In case no seller is willing to accept this contingency, however, at least make sure you can arrange financing. Talk to a mortgage broker about what you'll qualify for. Then be ready to act quickly to put your first home on the market after going ahead with buying a second one. There's a lot you can do ahead of time, such as taking care of maintenance issues, going through files for the appliance manuals and other documents you'll give the buyer, choosing a real estate agent and possibly a home stager, and so forth.
In a hot market, selling your house will likely be easier than buying a new one. To make sure you don't end up house-less, you might want to start by looking for a house to buy, then line up enough cash—using the strategies described below—to tide you over during the presumably short period where you own two houses at once.
If you can't swing such an arrangement, however, you can negotiate with your house's buyer to have the sale contract include a provision making the closing contingent on your finding and closing on a new house. Although few buyers will agree to an open-ended period, some will be so eager to buy your house that they'll agree to delay the closing until you close on a new house or until a certain number of days pass, whichever comes first.

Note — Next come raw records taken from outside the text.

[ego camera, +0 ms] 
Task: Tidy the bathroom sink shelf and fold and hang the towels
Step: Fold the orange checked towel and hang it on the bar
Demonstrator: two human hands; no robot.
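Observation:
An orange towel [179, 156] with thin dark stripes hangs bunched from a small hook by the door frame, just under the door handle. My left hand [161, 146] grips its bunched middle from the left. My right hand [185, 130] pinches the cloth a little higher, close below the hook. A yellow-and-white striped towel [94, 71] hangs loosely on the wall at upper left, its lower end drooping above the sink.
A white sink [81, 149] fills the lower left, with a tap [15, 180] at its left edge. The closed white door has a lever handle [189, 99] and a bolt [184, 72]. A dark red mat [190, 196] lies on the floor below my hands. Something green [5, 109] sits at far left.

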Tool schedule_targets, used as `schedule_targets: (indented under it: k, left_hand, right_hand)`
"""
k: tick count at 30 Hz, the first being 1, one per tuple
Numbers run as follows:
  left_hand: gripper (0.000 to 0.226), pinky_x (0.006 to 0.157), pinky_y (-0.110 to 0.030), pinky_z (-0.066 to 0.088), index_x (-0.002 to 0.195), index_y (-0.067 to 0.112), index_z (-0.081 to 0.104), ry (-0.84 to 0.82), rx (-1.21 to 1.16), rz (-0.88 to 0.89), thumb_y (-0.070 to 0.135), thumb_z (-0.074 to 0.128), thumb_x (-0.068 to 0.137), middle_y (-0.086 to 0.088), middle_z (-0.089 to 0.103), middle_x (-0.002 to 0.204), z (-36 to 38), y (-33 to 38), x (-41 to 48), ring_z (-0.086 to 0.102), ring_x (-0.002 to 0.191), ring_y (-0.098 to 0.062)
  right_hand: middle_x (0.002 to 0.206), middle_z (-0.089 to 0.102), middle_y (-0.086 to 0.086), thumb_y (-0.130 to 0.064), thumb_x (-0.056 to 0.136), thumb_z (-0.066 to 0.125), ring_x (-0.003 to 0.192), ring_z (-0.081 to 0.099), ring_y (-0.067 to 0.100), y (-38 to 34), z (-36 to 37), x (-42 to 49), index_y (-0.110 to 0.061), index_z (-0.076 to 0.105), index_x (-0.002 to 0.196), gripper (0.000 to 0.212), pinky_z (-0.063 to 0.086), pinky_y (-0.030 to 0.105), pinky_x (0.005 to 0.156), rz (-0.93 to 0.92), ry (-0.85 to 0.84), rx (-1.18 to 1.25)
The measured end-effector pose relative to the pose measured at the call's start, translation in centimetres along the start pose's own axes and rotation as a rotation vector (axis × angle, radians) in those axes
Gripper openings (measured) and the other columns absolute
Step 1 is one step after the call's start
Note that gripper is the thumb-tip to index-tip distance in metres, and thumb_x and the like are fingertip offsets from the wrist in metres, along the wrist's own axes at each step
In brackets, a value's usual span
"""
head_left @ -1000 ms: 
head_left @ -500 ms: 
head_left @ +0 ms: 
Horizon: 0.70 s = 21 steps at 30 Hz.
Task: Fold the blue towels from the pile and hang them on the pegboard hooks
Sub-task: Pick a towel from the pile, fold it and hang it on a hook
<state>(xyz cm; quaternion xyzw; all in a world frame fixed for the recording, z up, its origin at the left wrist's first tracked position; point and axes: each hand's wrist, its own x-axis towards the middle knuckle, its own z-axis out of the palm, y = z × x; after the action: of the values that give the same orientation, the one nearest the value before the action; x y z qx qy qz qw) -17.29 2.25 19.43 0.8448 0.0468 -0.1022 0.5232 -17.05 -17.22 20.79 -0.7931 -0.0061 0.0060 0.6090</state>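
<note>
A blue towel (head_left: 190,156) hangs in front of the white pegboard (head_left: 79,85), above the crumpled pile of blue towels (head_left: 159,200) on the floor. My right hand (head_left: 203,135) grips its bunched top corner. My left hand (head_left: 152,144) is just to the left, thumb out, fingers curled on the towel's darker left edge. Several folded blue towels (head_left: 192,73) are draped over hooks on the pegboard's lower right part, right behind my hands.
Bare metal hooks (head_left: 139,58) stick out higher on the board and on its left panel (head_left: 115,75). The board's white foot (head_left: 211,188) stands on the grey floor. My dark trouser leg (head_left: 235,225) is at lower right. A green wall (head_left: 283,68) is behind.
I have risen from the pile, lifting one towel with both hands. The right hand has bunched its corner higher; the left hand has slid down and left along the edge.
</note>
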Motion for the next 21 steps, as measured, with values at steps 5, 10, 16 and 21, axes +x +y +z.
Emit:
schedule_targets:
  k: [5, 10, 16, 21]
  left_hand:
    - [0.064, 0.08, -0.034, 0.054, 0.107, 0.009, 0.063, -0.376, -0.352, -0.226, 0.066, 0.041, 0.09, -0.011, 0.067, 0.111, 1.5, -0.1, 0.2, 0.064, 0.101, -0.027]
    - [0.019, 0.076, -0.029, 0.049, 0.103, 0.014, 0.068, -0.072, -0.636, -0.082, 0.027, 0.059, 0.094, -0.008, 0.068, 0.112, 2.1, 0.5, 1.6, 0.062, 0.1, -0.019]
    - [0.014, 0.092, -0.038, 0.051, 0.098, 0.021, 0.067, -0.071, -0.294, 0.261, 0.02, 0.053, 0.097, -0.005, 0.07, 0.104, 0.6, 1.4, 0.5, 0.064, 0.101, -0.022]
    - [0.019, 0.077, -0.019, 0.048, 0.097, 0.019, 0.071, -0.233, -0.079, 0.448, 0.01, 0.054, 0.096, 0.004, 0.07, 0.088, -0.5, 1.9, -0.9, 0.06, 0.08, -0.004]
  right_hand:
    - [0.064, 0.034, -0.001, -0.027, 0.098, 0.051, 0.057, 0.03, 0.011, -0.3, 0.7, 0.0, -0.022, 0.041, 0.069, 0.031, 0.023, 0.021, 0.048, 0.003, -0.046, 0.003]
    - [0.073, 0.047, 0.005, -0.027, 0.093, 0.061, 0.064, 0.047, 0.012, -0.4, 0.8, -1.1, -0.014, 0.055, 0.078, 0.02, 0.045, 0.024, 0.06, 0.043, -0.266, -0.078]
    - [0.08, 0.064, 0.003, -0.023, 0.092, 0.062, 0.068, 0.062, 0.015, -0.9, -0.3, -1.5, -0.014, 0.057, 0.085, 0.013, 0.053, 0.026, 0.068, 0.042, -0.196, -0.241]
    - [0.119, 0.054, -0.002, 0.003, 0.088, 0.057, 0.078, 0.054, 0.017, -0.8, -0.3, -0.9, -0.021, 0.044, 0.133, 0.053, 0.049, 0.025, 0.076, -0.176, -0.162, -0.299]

Also be sure to fully research the market before you sell, so that you'll be an efficient buyer, who is able to offer the right price on attractive terms.
What if you're unable to perfectly dovetail the sale of one house with the purchase of another? You could own no houses for a time, in which case you'll have money in the bank and will need a temporary place to live. Or you could own two houses at once. The following suggestions should help you deal with such juggling acts:
If you have family members who have sufficient spare cash to make investments, them lending you money could serve both their interests and yours, particularly if you offer to pay a competitive interest rate. Point out that you need help for only a short period, as well. Give the person making the loan a promissory note, secured by a second mortgage (deed of trust) on your new house. Try to arrange it so that no monthly payments are due until your first house sells. Be warned, however, that depending on your financial situation, institutional mortgage lenders might refuse to approve a loan where the down payment doesn't come from your own resources.

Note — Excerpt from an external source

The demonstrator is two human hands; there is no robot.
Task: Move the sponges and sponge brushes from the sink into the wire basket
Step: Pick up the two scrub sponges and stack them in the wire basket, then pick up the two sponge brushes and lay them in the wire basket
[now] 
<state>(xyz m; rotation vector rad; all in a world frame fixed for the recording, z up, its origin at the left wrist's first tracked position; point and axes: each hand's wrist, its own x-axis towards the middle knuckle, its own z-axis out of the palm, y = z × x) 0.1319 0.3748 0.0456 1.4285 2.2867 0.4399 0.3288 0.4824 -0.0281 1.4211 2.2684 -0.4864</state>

If you have no other choice, it could be possible to borrow money from a bank or other lender to bridge the period between when you close on your new house and when you get your money from the sale of your old one. This idea is that you take out a short-term loan on your existing house, using it toward the down payment and closing costs on your new house, and repaying it when your first house sells.

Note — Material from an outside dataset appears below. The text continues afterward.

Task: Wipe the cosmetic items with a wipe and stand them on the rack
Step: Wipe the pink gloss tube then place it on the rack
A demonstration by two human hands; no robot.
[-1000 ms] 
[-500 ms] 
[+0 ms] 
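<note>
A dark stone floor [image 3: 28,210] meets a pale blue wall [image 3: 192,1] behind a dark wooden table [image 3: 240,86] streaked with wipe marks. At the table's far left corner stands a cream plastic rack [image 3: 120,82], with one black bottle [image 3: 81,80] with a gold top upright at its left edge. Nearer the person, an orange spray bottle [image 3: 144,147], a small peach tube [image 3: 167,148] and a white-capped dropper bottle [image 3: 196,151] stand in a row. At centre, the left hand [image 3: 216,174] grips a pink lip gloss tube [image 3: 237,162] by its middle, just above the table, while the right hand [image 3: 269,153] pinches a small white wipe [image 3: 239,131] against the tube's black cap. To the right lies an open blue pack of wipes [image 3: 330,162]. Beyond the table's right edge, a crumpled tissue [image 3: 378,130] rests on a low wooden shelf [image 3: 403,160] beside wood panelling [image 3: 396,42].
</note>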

Bridge loans can, however, be far more expensive than regular mortgage or home equity loans (higher upfront payments as well as interest rates), and they're not easy to qualify for. You'll need plenty of equity in your current home and enough income to pay both mortgage payments indefinitely. The requirements all but negate the benefits of the loan.
For an all-in-one guide to selling your home for the best price in any market, get Selling Your House: Nolo's Essential Guide, by Ilona Bray, J.D..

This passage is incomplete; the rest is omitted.